University students ‘have more friends’
By Ian Dunt
People who go to university have more best friends than those who don’t, a new report revealed today.
The survey, published by Unite, which provides student accommodation, came on the same day that reports mapped out the full price of going to university, and the level of debt students could expect once their studies were over.
The Unite survey paints a far rosier picture. It found going to university helps to dramatically boost circles of friends. On average, people who go to university end up with 15 very close friends, compared to just ten for those who choose not to do a degree.

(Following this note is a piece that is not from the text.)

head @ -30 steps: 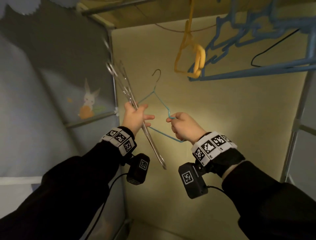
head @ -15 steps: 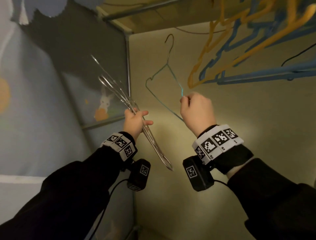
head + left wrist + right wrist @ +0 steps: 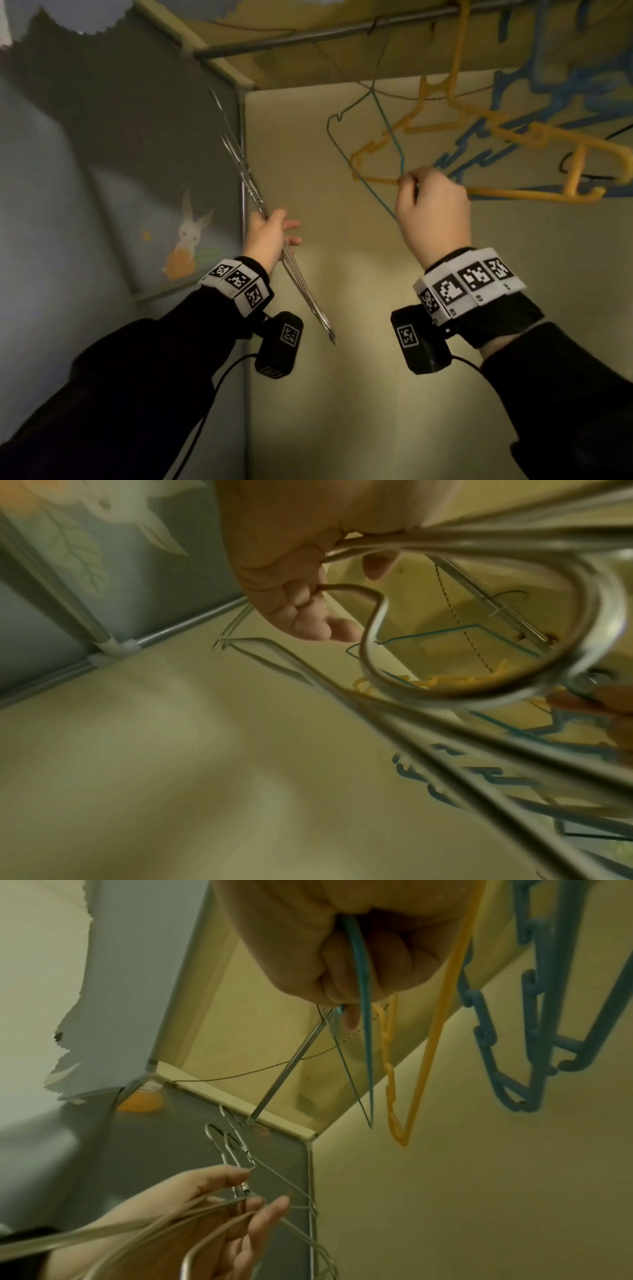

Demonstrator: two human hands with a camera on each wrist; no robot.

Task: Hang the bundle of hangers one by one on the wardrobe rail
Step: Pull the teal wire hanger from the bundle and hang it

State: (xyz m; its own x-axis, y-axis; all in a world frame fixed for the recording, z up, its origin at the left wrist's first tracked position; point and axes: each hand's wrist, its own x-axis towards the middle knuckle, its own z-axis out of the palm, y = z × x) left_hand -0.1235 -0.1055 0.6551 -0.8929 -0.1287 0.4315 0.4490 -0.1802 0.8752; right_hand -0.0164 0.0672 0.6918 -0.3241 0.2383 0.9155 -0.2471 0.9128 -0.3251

Friendships forged while at university are also more likely to be closer than those formed at school or work. In fact, going to university can even increase the chances of someone tying the knot. One in five (20 per cent) of former students are married or in a long-term relationship with their uni love.
University also appeared to be important in forming a successful professional network of contacts.
Sixty per cent of former students say that the contacts they made at university were just as, or more important, than their degree itself when job hunting.
More than two in five (41 per cent) graduates said a friend from university had directly set them up for a job interview or introduced them to a potential employer and a quarter (24 per cent) actually landed a job because of a uni friend or contact.
Nathan Goddard, Unite sales and marketing director, said: “In the current climate, a degree alone doesn’t always guarantee you a job – it’s also the people you meet and the friends you make along the way that could help you get ahead.
“Our research reveals that people who go to university make strong social networks which help set them up for life; whether it be work, lasting friendships or even marriage.”
The survey comes as young people and their parents across the country nervously await A-level results, due out on Thursday.